Task instructions »
I need each line of the entries below that includes the string "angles".

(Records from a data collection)
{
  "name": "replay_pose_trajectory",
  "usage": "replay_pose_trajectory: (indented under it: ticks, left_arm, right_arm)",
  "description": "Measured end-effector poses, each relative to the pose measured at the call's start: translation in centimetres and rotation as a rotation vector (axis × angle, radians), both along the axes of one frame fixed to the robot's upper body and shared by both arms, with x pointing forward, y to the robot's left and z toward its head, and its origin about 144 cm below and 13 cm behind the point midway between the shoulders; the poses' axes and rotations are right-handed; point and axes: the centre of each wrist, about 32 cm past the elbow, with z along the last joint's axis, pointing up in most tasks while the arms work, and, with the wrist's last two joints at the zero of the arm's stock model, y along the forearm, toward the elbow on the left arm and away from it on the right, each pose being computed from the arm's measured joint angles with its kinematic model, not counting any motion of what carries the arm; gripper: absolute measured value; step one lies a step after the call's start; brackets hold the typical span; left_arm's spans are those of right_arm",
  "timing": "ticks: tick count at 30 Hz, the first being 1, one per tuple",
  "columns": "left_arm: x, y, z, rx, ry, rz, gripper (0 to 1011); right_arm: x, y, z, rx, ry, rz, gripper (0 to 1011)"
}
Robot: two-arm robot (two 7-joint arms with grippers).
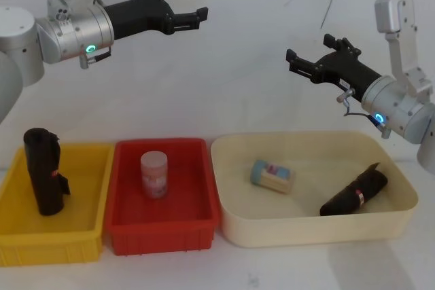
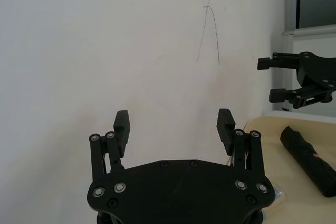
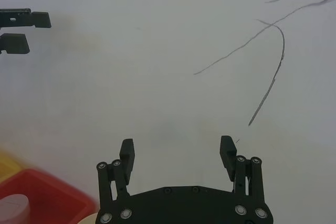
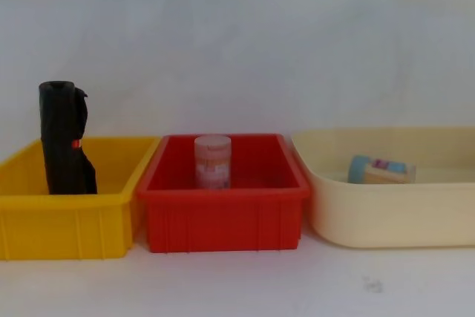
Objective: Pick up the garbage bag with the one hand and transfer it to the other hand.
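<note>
The garbage bag (image 1: 353, 193) lies on its side on the floor of the cream tub (image 1: 231, 232), in the tub's right half. Its long axis runs diagonally: the lower end points toward the front and centre of the tub, the upper end toward the rear right wall. A small red and white mark sits near mid-length. In the left wrist view the same roll (image 2: 307, 158) lies flat on the cream surface. The left end effector (image 1: 185, 3), on the wrist with the green ring, hangs high above the yellow bin (image 1: 20, 242) and red bin (image 1: 122, 236), pointing toward the robot's right; its fingers are spread apart and hold nothing, as its own wrist view (image 2: 174, 121) confirms. The right end effector (image 1: 309, 52), on the wrist with the blue ring, hangs above the cream tub, pointing toward the robot's left; its fingers are likewise spread apart and hold nothing (image 3: 178, 150). The two end effectors face each other and stand well apart, both well above the garbage bag. A second black roll (image 1: 44, 171), with a red mark and a loose flap, stands upright in the yellow bin. A pink jar (image 1: 154, 174) stands upright in the red bin. A blue-capped container (image 1: 272, 176) lies on its side in the left half of the cream tub, apart from the garbage bag. All three bins rest side by side on the white bench (image 1: 272, 269)
</note>
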Motion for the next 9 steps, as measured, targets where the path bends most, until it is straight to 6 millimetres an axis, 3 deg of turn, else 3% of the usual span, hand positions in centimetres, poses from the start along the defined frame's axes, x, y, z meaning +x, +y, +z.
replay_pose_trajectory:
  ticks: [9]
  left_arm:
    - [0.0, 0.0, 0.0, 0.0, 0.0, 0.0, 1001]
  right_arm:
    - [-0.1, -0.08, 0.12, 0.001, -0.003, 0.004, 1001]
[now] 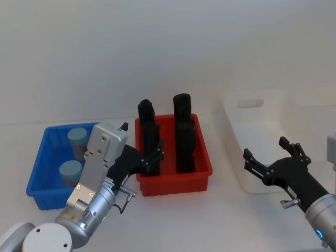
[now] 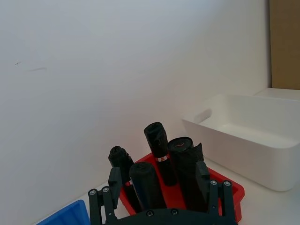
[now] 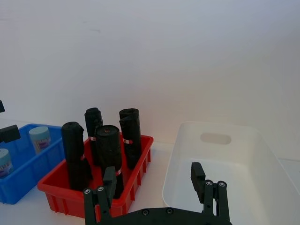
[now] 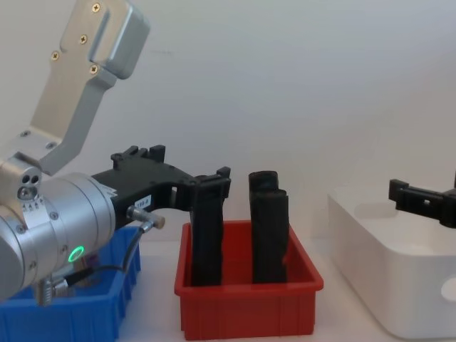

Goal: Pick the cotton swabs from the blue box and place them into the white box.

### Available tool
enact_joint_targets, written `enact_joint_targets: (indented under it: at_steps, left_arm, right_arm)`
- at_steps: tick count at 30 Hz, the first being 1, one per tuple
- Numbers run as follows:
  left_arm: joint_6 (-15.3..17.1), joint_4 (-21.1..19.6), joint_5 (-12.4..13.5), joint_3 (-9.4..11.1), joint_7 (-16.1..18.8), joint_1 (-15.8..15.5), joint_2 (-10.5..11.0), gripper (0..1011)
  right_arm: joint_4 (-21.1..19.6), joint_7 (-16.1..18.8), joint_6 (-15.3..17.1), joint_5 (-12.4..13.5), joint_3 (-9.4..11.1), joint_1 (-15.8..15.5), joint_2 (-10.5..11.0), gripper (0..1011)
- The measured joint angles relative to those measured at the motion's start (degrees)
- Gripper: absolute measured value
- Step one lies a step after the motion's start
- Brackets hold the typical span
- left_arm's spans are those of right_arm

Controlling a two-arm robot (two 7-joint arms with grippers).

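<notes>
Two cotton swab jars with pale blue lids stand in the blue box (image 1: 44, 157) at the left, one (image 1: 77, 138) toward the back, the other (image 1: 69, 171) nearer me. They also show as the far jar (image 3: 40, 138) and near jar (image 3: 3, 162) in the right wrist view. My left gripper (image 1: 154, 157) is open and hovers at the front left of the red bin, right of the blue box. The white box (image 1: 237, 127) lies at the right with nothing in it. My right gripper (image 1: 265, 148) is open over its near left wall.
A red bin (image 1: 202, 157) stands between the two boxes and holds several tall black rolls (image 1: 183, 131). These reach well above its rim, and the left fingers (image 2: 115, 183) are close to them. A white wall backs the table.
</notes>
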Motion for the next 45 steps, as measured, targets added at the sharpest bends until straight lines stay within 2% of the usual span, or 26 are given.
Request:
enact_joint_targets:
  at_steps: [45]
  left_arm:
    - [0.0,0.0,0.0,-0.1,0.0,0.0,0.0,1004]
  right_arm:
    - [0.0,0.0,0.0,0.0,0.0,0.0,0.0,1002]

Task solution »
  "description": "Measured end-effector poses, each relative to the pose measured at the call's start: translation in centimetres and rotation as a rotation vector (axis × angle, radians), both along the axes of one frame fixed to the robot's upper body and shared by both arms, with x pointing forward, y to the robot's left and z toward its head, and its origin about 144 cm below and 13 cm behind the point midway between the shoulders; the poses' axes and rotations are right-handed; point and axes: the centre of each wrist, about 32 cm past the elbow, with z along the last joint's axis, pointing up in most tasks while the arms work, and, with the wrist's last two joints at the zero of the arm's stock model, y along the forearm, toward the elbow on the left arm and away from it on the right, each pose being computed from the arm's measured joint angles with its kinematic model, not counting any motion of what carries the arm; gripper: absolute measured value; step one lies a step after the call's start; brackets hold the typical span; left_arm's spans are those of right_arm",
- The measured joint angles relative to those measured at the motion's start (degrees)

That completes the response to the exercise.